Aim of the exercise: Word for word, restate the lines from the start of the data down to the line with "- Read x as", both included.

Extracted material:
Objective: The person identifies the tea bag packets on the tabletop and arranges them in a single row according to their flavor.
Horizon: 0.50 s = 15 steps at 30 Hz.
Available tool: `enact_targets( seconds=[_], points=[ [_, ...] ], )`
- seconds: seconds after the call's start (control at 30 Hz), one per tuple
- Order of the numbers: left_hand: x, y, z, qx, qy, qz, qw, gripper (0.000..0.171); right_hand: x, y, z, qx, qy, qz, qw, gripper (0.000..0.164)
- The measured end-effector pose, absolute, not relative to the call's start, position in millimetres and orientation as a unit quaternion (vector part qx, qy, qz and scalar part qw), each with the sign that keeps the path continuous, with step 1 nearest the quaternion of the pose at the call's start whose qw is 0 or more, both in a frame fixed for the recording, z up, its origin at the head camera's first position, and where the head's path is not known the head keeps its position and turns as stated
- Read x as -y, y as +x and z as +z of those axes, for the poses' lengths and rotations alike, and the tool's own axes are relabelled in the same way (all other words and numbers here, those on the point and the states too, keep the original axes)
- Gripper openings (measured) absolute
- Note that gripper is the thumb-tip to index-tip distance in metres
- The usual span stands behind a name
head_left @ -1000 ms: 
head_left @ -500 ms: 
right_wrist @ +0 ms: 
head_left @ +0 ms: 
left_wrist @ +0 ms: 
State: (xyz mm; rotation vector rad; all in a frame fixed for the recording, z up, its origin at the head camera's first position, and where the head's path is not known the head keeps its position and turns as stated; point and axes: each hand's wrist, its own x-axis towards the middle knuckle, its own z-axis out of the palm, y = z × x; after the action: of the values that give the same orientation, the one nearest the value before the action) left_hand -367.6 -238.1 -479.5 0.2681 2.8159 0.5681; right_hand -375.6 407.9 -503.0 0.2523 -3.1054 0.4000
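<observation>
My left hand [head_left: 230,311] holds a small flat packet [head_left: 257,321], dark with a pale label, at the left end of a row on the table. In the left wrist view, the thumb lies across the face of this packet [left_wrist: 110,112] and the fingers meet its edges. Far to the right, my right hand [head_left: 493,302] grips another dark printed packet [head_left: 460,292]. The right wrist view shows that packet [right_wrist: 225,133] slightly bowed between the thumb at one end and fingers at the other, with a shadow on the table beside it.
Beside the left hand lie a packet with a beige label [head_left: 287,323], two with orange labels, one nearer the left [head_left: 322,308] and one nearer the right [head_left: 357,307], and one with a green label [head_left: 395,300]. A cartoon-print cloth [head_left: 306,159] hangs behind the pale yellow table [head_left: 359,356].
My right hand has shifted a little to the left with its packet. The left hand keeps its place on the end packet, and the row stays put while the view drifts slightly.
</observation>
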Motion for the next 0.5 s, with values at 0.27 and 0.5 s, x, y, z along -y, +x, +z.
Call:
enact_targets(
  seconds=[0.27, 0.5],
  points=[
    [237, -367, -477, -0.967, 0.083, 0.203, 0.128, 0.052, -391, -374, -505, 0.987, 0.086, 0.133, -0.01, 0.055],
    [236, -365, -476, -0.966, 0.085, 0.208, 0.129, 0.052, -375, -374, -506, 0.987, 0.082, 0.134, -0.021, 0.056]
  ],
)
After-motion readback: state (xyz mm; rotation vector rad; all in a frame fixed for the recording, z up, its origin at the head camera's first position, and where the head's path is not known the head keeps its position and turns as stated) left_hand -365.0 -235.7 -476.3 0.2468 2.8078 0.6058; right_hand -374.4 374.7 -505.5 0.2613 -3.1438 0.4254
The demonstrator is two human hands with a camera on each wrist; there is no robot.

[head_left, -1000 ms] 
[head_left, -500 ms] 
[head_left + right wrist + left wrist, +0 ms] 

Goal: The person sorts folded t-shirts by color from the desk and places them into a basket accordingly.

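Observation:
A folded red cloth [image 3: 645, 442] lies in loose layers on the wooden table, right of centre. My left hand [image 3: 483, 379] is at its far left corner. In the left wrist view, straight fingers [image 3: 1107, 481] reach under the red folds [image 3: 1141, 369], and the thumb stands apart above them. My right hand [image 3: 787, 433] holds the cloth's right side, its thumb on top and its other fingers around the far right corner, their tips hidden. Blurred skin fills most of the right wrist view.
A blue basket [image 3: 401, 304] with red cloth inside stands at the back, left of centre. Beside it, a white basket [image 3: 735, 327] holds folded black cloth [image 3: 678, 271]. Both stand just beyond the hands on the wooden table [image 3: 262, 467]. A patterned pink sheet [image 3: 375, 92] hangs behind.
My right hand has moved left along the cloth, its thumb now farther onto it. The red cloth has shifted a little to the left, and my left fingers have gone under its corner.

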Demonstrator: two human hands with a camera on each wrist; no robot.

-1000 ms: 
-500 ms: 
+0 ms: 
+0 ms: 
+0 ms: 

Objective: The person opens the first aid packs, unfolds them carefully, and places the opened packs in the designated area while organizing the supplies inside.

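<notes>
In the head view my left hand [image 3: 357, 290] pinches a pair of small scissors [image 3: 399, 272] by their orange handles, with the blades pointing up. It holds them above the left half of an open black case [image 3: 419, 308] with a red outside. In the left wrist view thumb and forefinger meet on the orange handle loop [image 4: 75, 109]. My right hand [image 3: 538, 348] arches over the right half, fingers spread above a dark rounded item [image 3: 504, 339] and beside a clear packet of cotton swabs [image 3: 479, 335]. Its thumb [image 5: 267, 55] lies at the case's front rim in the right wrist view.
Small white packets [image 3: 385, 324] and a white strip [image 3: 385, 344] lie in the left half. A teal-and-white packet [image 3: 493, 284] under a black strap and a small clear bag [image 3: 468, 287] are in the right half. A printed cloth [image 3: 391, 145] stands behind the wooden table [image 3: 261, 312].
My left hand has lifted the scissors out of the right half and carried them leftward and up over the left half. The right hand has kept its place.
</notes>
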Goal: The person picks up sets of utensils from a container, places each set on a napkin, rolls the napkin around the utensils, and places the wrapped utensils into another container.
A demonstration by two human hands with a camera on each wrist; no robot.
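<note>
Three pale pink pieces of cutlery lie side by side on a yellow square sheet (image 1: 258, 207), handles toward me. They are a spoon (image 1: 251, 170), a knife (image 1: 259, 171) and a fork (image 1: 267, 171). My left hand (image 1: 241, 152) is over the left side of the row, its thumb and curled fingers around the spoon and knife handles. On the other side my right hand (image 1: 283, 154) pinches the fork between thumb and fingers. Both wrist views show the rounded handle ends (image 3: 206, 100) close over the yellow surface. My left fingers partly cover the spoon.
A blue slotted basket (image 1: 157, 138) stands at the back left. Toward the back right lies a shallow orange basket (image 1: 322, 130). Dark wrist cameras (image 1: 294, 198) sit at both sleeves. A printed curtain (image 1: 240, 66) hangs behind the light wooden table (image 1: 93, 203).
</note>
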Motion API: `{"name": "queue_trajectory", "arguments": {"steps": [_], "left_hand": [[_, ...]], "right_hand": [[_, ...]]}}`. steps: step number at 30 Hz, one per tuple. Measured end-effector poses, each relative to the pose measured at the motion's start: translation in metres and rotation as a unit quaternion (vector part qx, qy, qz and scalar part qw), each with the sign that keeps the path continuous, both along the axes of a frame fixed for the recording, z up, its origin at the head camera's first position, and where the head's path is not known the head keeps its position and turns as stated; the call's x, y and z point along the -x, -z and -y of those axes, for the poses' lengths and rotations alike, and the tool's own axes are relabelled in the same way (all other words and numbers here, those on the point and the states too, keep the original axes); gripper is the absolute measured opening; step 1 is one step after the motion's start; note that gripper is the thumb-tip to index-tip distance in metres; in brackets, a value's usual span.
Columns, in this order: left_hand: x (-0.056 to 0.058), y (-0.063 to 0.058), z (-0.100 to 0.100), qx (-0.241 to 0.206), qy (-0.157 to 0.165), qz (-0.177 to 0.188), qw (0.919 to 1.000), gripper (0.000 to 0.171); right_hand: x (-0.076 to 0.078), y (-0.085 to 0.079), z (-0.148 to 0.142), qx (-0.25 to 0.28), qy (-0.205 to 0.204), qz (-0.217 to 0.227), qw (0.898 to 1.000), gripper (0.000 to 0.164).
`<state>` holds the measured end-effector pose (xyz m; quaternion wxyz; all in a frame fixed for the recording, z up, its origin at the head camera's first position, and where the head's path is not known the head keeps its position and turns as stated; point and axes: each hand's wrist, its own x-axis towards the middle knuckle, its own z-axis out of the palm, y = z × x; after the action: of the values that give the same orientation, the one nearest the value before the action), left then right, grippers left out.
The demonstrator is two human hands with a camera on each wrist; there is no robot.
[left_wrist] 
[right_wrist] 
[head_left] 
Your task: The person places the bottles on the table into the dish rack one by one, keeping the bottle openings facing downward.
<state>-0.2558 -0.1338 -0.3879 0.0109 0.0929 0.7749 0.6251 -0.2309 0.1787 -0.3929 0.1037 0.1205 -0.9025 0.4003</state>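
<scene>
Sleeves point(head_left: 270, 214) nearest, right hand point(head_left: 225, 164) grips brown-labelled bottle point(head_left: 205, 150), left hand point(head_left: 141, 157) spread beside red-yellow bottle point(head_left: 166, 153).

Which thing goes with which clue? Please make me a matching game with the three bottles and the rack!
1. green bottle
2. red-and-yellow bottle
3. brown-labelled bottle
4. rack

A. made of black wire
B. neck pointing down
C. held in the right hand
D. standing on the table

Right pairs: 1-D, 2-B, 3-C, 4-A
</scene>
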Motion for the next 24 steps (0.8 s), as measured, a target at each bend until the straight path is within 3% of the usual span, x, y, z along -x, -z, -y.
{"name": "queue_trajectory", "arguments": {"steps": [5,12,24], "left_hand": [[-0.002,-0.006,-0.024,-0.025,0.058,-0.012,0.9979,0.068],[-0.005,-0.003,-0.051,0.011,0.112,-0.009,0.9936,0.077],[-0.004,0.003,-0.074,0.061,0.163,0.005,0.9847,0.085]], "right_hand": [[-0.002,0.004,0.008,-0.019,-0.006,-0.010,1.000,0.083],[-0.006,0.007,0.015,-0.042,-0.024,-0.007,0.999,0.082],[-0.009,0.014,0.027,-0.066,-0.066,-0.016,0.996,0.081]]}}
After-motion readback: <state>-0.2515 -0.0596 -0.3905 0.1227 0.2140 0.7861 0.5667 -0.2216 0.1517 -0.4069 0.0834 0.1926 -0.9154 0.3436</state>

Output for this exercise:
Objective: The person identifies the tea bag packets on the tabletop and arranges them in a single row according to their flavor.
Horizon: 0.50 s = 15 steps at 30 Hz.
Available tool: `enact_targets( seconds=[_], points=[ [_, ...] ], )`
- seconds: seconds after the call's start (control at 30 Hz), one per tuple
- Order of the numbers: left_hand: x, y, z, qx, qy, qz, qw, gripper (0.000..0.171); right_hand: x, y, z, qx, qy, qz, qw, gripper (0.000..0.164)
- The measured end-effector pose, absolute, not relative to the call's start, position in millimetres and orientation as a unit quaternion (vector part qx, qy, qz and scalar part qw), each with the sign that keeps the path continuous, with step 1 nearest the quaternion of the pose at the call's start whose qw is 0 or more, both in a frame fixed for the recording, z up, its origin at the head camera's first position, and where the head's path is not known the head keeps its position and turns as stated
- Read x as -y, y as +x and z as +z of those axes, for the poses' lengths and rotations alike, and the tool's own axes are relabelled in the same way (all other words and numbers here, those on the point and the states too, keep the original axes)

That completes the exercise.